→ Work to be completed
Make an exact copy, from the records below, of the lines from the line containing "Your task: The" to the line containing "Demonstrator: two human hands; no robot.", both lines included, excluding pictures.

(Data excerpts)
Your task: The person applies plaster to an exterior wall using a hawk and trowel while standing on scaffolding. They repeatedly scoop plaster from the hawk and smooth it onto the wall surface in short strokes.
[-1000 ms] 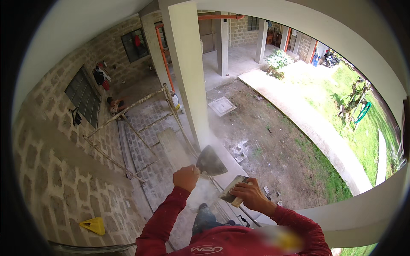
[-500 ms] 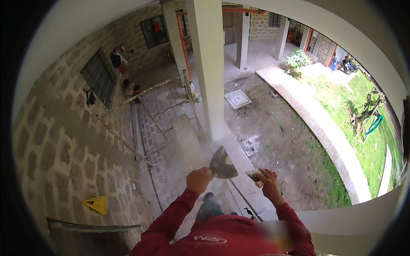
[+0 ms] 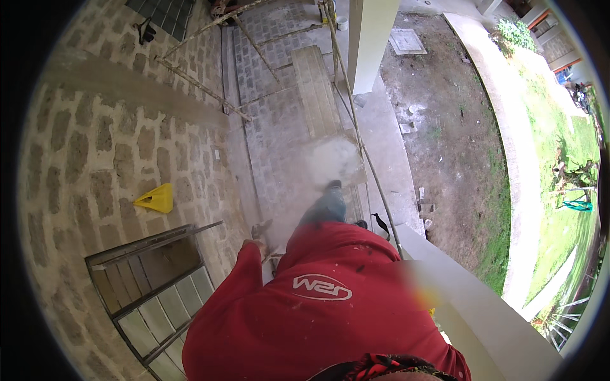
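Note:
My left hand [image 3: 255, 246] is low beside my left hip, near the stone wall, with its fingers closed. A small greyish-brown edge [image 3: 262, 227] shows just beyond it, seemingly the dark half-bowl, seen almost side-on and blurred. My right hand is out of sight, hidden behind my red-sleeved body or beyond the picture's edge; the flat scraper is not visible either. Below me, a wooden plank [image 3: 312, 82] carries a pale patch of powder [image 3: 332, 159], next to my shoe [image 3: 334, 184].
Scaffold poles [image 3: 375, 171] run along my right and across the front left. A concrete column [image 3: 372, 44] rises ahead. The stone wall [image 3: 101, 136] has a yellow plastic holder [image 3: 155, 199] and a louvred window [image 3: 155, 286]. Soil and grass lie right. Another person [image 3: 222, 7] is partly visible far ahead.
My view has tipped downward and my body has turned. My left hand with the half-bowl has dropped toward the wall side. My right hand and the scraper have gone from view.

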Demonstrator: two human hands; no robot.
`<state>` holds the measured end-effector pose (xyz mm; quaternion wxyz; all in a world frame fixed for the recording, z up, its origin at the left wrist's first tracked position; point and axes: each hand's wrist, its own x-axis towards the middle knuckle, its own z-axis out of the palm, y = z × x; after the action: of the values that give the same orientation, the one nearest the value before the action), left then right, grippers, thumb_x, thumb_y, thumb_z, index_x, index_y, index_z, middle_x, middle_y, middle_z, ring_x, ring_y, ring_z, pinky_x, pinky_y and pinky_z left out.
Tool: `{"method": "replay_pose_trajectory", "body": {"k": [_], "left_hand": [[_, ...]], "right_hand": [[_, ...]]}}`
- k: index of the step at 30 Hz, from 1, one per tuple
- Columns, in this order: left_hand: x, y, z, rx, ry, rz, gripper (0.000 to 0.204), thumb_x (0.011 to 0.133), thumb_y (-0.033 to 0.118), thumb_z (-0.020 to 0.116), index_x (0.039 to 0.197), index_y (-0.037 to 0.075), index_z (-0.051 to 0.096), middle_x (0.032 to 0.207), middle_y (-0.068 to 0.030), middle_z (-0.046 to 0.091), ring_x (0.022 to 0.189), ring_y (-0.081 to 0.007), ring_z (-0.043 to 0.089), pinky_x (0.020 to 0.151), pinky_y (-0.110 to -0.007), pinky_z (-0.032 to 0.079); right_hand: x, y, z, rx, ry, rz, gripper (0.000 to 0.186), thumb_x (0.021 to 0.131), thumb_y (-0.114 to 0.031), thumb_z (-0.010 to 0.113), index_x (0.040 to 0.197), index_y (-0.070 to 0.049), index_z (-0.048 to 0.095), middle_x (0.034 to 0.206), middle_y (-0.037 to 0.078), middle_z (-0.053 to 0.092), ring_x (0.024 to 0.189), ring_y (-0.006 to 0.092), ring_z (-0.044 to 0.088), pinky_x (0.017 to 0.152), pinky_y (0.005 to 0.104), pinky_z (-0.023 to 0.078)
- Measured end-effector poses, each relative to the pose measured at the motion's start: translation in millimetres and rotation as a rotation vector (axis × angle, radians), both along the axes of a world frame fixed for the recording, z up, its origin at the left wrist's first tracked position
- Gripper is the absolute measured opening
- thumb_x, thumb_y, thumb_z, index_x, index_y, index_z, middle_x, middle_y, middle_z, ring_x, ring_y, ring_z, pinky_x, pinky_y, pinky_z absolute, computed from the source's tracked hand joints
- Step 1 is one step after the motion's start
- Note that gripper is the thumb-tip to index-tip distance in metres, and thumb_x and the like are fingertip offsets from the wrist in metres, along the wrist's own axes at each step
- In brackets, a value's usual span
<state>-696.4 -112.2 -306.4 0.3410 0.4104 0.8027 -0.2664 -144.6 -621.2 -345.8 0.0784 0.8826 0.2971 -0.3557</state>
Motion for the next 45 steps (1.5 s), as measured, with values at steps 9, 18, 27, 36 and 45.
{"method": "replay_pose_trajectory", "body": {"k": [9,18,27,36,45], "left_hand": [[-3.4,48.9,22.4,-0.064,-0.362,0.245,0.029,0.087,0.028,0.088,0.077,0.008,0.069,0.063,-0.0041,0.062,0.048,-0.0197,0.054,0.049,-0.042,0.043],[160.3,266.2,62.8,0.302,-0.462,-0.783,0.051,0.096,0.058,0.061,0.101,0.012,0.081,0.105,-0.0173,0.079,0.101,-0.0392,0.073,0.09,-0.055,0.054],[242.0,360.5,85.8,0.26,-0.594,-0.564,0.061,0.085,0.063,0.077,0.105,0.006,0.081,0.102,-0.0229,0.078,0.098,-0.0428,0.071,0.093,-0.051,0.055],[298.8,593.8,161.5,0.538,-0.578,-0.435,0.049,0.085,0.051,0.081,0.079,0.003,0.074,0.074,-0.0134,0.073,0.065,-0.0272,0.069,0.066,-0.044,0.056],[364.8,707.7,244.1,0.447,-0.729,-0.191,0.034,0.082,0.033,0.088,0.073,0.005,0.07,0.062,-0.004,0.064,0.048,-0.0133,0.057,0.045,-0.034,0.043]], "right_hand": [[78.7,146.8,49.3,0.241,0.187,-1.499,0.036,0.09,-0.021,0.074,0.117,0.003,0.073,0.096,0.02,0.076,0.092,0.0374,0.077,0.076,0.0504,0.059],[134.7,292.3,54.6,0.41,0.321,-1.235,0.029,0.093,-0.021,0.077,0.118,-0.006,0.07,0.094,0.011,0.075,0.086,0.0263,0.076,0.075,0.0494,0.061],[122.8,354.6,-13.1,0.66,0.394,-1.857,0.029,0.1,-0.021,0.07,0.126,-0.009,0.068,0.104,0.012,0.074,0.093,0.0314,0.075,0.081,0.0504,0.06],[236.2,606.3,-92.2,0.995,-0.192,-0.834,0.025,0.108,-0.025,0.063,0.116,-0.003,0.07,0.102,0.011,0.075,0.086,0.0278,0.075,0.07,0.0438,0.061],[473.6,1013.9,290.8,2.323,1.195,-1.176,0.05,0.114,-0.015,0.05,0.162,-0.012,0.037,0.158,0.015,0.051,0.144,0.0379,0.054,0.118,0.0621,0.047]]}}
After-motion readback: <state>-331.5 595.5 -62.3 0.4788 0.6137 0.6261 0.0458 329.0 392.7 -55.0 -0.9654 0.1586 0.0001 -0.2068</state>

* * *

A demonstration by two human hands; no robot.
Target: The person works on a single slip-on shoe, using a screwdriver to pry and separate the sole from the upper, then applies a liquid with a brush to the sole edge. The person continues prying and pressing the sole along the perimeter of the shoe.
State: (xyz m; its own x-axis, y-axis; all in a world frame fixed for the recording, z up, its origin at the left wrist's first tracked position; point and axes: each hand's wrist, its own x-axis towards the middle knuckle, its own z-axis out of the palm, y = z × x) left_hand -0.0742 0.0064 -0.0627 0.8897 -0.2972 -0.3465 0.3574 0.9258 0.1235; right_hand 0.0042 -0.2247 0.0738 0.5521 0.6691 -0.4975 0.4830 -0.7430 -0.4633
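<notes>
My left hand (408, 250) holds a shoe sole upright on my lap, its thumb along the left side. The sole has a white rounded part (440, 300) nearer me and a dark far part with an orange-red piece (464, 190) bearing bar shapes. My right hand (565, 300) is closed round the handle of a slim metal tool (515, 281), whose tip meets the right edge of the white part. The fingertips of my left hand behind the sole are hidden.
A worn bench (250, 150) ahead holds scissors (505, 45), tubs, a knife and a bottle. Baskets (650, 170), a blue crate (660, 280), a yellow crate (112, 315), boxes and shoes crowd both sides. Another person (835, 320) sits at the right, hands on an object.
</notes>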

→ Exercise response
Your task: The person applies plaster to an exterior wall using a hawk and trowel while standing on scaffolding. They repeatedly scoop plaster from the hawk and smooth it onto the wall surface in short strokes.
[-1000 ms] 
[-500 ms] 
[+0 ms] 
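Note:
My left hand [image 3: 255, 246] is low beside my left hip, near the stone wall, with its fingers closed. A small greyish-brown edge [image 3: 262, 227] shows just beyond it, seemingly the dark half-bowl, seen almost side-on and blurred. My right hand is out of sight, hidden behind my red-sleeved body or beyond the picture's edge; the flat scraper is not visible either. Below me, a wooden plank [image 3: 312, 82] carries a pale patch of powder [image 3: 332, 159], next to my shoe [image 3: 334, 184].
Scaffold poles [image 3: 375, 171] run along my right and across the front left. A concrete column [image 3: 372, 44] rises ahead. The stone wall [image 3: 101, 136] has a yellow plastic holder [image 3: 155, 199] and a louvred window [image 3: 155, 286]. Soil and grass lie right. Another person [image 3: 222, 7] is partly visible far ahead.
My view has tipped downward and my body has turned. My left hand with the half-bowl has dropped toward the wall side. My right hand and the scraper have gone from view.
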
Demonstrator: two human hands; no robot.

This answer has no further content.